Hoy nos encontramos frente a un nuevo rebrote de la política en las calles en diversos países de América Latina. Rechazo a políticas que promueven la concentración de la riqueza, la precarización del trabajo, la privatización de los bienes públicos. También rebelión contra todo un modo de entender la política como competencia y negociación entre elites reducidas, cada vez más alejadas de cualquier incidencia o control de la voluntad popular sobre sus decisiones. No hay que reducir estos hechos a reacciones frente a las políticas “neoliberales”, que lo son. Constituyen la impugnación a la asociación predatoria entre poder económico, político y cultural.
En el caso de Chile hay una recusación de la brutal mercantilización de todas las relaciones sociales y una clara demanda de terminar con la institucionalidad política y la regulación de derechos que contienen resabios del orden dictatorial de la época de Pinochet.
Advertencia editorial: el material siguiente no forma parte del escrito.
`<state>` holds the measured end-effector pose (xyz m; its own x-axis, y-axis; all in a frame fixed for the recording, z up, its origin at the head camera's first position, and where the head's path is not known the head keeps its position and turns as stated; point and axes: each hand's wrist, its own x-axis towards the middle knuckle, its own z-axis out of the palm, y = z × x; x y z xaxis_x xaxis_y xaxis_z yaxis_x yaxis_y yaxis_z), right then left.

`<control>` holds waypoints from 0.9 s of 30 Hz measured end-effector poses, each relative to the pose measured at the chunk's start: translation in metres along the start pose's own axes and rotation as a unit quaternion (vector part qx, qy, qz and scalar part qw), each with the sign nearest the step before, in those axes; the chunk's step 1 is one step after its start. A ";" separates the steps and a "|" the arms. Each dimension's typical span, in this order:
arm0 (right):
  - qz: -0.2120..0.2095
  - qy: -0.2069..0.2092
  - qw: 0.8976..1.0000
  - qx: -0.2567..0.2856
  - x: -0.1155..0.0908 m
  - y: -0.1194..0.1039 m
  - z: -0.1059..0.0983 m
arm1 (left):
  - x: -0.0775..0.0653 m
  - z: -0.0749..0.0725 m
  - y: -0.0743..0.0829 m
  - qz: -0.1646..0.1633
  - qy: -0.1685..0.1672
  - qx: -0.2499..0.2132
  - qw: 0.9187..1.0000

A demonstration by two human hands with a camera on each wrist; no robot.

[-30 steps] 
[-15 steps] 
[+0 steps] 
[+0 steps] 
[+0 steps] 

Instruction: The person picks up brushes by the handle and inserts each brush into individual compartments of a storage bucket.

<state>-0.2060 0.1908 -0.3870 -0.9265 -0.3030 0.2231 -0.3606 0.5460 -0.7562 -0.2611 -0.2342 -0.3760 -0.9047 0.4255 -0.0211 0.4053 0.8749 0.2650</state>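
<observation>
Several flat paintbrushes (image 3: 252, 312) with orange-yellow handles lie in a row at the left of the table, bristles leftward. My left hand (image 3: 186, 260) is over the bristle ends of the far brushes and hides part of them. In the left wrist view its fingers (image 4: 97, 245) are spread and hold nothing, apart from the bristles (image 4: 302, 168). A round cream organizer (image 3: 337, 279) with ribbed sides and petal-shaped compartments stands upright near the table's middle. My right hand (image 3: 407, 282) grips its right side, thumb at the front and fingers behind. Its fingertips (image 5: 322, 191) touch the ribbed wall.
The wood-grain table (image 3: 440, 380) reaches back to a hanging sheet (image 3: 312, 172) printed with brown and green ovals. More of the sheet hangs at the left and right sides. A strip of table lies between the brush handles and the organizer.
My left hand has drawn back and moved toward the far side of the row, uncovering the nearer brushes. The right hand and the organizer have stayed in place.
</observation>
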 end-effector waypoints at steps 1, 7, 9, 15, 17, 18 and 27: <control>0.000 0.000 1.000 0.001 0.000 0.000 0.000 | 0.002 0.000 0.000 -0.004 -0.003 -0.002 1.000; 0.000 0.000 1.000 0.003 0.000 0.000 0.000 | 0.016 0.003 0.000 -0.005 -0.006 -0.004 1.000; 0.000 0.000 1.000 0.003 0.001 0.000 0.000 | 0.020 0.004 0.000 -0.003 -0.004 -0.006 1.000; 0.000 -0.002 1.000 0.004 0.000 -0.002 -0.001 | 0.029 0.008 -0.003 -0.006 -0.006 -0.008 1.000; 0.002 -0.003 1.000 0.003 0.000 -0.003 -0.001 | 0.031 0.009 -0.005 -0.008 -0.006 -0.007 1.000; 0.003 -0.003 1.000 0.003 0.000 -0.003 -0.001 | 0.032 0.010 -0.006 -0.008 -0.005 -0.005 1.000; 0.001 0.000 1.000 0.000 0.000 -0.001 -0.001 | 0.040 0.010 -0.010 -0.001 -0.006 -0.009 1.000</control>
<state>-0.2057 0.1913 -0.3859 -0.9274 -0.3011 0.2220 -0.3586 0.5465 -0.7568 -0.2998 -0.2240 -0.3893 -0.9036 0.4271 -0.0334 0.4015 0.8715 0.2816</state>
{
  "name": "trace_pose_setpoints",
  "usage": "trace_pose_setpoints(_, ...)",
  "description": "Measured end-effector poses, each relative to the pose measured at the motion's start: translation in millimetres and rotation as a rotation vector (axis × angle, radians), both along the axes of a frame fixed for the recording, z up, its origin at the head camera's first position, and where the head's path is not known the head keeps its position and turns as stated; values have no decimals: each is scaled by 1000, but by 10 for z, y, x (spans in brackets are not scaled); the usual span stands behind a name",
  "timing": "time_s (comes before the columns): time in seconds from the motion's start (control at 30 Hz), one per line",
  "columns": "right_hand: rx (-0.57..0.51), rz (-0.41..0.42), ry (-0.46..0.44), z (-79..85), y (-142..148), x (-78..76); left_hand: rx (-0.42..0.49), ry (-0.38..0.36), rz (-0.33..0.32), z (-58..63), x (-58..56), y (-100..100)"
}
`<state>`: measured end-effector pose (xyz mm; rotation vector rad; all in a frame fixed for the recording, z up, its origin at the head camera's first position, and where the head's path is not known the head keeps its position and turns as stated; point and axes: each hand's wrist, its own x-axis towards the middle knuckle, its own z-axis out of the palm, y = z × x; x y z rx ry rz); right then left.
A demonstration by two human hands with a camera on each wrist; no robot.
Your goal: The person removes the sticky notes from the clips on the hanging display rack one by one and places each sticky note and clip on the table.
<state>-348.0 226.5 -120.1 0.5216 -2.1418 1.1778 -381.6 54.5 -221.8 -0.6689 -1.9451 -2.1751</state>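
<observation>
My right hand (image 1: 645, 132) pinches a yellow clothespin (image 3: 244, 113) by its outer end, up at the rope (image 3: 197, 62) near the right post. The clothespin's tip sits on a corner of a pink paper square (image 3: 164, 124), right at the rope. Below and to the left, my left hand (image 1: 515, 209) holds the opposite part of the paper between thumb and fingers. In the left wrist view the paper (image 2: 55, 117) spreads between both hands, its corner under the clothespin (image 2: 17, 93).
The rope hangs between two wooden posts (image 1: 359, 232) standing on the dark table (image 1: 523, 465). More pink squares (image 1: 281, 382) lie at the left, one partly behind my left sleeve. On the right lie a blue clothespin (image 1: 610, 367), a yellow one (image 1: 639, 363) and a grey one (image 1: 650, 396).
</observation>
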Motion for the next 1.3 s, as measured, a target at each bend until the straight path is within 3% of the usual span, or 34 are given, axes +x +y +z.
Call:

Hay resonancias del “que se vayan todos”, y de la virtual toma del espacio público, la irrupción de la “calle” contra el poder del “palacio”. La compatibilidad de la idea de “soberanía del pueblo” con niveles crecientes de desigualdad, es colocada en tela de juicio, mientras se recusa el bajo contenido democrático de las instituciones representativas en vigencia. La cuestión abierta es el potencial de organización popular, de coordinación entre instancias de base. Partidos políticos y grandes sindicatos no aparecen con protagonismo en estos movimientos. Hay mucho de “espontáneo” y desde el poder se los intenta domesticar tomando una parte de sus demandas y quitándole el componente de radicalidad democrática que éstas tienen. El escenario está abierto, pero más allá del incierto resultado final de la lucha en Ecuador, Colombia, Haití y Chile, ya puede decirse que América Latina ha vivido un momento nuevo, con una sacudida al poder existente a partir de unas clases subalternas lanzadas a una movilización creativa, persistente, con elevada vocación de enfrentar a la represión y al miedo.
En este tiempo de protestas contra el dominio desbocado del gran capital en varios países de América del Sur, cabe con más razón la reivindicación de la mejor herencia de 2001 en Argentina y su proyección hacia este presente de luchas y su integración a las mejores tradiciones combativas y anticapitalistas de nuestro país y del continente.